_Work task_
Retype the listing found below exactly, but leave out each picture.

_Material provided_
Start of Block

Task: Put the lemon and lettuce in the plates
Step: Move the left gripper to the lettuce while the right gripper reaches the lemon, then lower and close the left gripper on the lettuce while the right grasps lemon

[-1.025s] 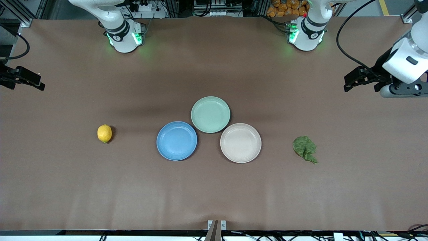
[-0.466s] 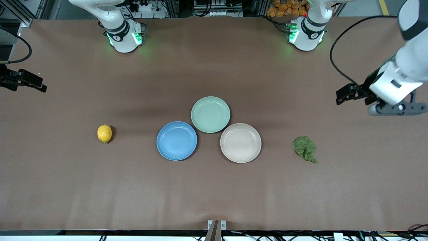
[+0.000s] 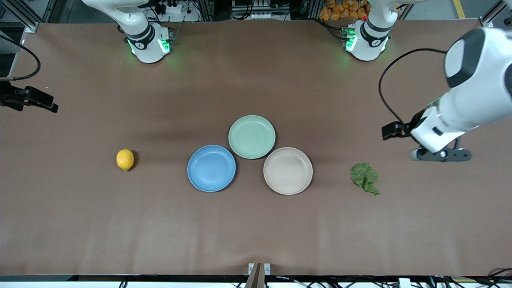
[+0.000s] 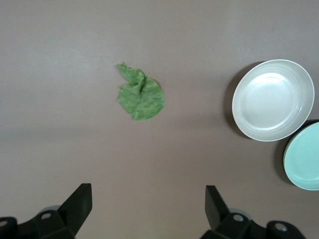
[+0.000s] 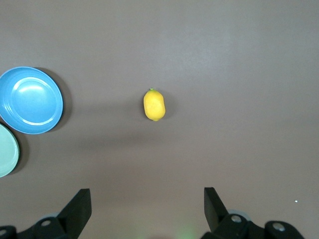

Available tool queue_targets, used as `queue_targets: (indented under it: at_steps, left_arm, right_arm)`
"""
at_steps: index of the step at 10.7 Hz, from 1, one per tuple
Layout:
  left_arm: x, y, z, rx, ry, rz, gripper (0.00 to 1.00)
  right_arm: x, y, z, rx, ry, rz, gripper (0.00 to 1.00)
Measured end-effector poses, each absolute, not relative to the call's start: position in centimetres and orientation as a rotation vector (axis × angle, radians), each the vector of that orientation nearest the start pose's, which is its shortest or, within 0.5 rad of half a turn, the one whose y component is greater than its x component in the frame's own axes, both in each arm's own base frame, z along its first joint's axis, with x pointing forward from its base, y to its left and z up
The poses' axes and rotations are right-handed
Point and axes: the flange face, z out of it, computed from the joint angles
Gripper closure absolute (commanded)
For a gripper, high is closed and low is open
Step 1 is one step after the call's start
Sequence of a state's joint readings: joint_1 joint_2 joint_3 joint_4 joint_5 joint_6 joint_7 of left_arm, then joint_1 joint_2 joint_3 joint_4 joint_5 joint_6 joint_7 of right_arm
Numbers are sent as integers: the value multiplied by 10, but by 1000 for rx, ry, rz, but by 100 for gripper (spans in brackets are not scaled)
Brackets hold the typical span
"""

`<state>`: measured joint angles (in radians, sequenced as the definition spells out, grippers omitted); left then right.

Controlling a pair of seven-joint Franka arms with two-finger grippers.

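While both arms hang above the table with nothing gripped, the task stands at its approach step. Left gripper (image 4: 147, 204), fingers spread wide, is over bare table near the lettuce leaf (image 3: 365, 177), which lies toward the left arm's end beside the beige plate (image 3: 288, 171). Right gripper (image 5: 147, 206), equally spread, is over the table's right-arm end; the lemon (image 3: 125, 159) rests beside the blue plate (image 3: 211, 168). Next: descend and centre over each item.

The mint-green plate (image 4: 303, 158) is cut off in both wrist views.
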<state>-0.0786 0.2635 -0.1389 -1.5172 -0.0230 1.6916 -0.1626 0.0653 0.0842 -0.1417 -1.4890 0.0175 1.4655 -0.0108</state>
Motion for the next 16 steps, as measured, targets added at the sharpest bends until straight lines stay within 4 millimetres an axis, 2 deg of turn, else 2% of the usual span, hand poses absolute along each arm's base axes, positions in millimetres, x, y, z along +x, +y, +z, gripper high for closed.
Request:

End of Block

_Exercise response_
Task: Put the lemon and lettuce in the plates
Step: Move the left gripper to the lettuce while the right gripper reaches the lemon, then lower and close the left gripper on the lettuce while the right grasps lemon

[-1.025s] 
[-0.466s] 
[+0.000s] 
[+0.000s] 
[+0.000s] 

Available tool queue_targets, used as `queue_targets: (indented under it: at_steps, left_arm, right_arm)`
"""
at_steps: index of the step at 10.7 Hz, from 1, one per tuple
Layout:
  left_arm: x, y, z, rx, ry, rz, gripper (0.00 to 1.00)
  right_arm: x, y, z, rx, ry, rz, gripper (0.00 to 1.00)
Measured end-effector poses, each absolute, not relative to the call's start: position in centimetres and orientation as a rotation vector (axis × angle, radians), each the vector of that orientation nearest the start pose's, which is its shortest or, within 0.5 rad of half a turn, the one whose y component is greater than its x component in the frame's own axes, both in each arm's own base frame, z along its first joint's axis, with x pointing forward from its base, y to its left and z up
The poses' axes and rotations are right-handed
Point and axes: the flange face, z out of it, computed from the joint angles
Gripper closure absolute (commanded)
For a gripper, high is closed and low is open
Step 1 is one step after the call's start
Sequence of a state's joint readings: joint_1 joint_2 joint_3 joint_4 joint_5 joint_6 joint_7 of left_arm, then joint_1 joint_2 joint_3 joint_4 joint_5 joint_6 joint_7 of right_arm
Numbers are sent as integers: the value multiplied by 10, but by 1000 for rx, ry, rz, but by 100 for gripper (spans in brackets are not scaled)
Brackets hold the typical span
"""

`<state>`: measured joint angles (in radians, sequenced as the definition spells out, grippers omitted); left then right.

Controlling a pair of seven-joint Franka arms with two-finger grippers.

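While both arms hang above the table with nothing gripped, the task stands at its approach step. Left gripper (image 4: 147, 204), fingers spread wide, is over bare table near the lettuce leaf (image 3: 365, 177), which lies toward the left arm's end beside the beige plate (image 3: 288, 171). Right gripper (image 5: 147, 206), equally spread, is over the table's right-arm end; the lemon (image 3: 125, 159) rests beside the blue plate (image 3: 211, 168). Next: descend and centre over each item.

The mint-green plate (image 4: 303, 158) is cut off in both wrist views.
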<state>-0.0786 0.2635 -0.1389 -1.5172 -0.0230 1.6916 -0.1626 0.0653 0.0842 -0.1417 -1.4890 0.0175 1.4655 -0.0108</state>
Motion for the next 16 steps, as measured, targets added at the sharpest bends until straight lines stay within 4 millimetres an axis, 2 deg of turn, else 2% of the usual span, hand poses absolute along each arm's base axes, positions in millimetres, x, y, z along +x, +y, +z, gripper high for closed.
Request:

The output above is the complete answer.